Apparaatscan
Het gedeelte Apparaatscan is toegankelijk via Geavanceerde instellingen > Scannen. Hier kunt u scanparameters voor scanprofielen configureren.
Op aanvraag scannen
Geselecteerd profiel: een specifieke set parameters die wordt gebruikt door de scanner op aanvraag. Klik op Bewerken naast Lijst met profielen om een nieuwe te maken. Zie Scanprofielen voor meer informatie.
Wanneer u het scanprofiel hebt geselecteerd, kunt u de volgende opties configureren:
Scandoelen: als u alleen een bepaald doel of een groep doelen wilt scannen, kunt u op Bewerken klikken naast Scandoelen en vervolgens een optie selecteren in de mappenstructuur. Zie Scandoelen voor meer informatie.
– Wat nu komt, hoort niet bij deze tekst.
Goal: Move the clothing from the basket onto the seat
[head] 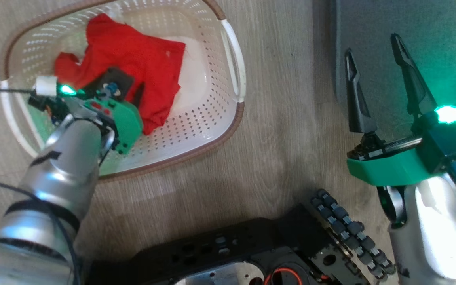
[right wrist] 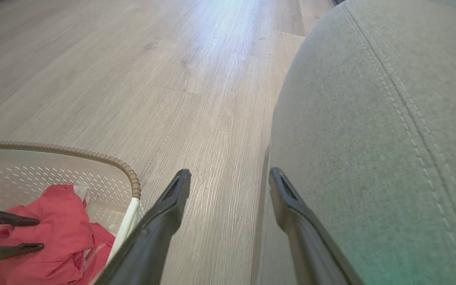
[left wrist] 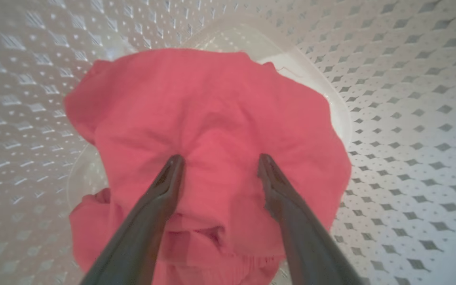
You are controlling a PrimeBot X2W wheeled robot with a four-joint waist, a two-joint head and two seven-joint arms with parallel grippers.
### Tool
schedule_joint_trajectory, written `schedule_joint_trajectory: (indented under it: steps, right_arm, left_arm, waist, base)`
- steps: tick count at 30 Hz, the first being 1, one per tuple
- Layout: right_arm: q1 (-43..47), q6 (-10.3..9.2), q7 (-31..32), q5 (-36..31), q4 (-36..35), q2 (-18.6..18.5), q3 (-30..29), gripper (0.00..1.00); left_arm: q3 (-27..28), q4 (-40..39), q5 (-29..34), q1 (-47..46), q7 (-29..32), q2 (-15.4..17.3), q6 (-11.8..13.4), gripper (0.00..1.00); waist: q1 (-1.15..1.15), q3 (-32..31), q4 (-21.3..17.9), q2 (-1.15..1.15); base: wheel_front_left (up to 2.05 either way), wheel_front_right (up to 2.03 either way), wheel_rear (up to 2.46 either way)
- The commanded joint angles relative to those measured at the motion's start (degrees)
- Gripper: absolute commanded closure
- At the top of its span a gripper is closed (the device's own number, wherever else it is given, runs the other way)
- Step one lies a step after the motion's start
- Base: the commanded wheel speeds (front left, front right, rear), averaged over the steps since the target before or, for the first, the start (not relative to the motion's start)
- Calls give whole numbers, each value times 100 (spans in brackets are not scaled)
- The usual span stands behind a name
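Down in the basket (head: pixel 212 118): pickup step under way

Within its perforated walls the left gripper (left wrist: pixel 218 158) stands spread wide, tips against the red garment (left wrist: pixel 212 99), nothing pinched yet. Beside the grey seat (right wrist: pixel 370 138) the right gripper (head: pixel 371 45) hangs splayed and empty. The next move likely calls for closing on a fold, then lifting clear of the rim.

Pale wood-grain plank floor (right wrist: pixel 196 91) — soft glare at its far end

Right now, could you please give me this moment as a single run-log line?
left gripper: open, tips on clothing in basket | right gripper: open, empty, at edge of seat | stage: pre-grasp
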Motion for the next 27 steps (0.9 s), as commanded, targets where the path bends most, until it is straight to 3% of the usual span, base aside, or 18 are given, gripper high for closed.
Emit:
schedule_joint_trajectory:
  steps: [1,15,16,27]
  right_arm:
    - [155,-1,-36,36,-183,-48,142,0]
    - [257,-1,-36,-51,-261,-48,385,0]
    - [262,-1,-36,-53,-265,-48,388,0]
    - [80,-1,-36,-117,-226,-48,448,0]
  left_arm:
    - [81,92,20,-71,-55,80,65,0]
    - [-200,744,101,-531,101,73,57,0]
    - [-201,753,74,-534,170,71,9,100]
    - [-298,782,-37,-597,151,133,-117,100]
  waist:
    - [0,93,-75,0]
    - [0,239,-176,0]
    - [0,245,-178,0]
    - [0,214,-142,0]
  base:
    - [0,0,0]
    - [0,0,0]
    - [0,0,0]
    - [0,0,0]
Detectiereacties voor scan op aanvraag: u kunt rapportage- en beveiligingsniveaus configureren voor elk scanprofiel. Standaard gebruiken scanprofielen dezelfde instellingen als de instellingen die zijn gedefinieerd in Realtimebeveiliging van bestandssysteem. Zet de schakelaar naast Detectiereacties gebruiken uit om aangepaste rapportage- en beveiligingsniveaus te configureren. Zie Beveiliging voor een gedetailleerde uitleg van rapportage- en beveiligingsniveaus.
ThreatSense: Geavanceerde instellingsopties, zoals bestandsextensies die u wilt beheren, en gebruikte detectiemethoden. Zie ThreatSense voor meer informatie.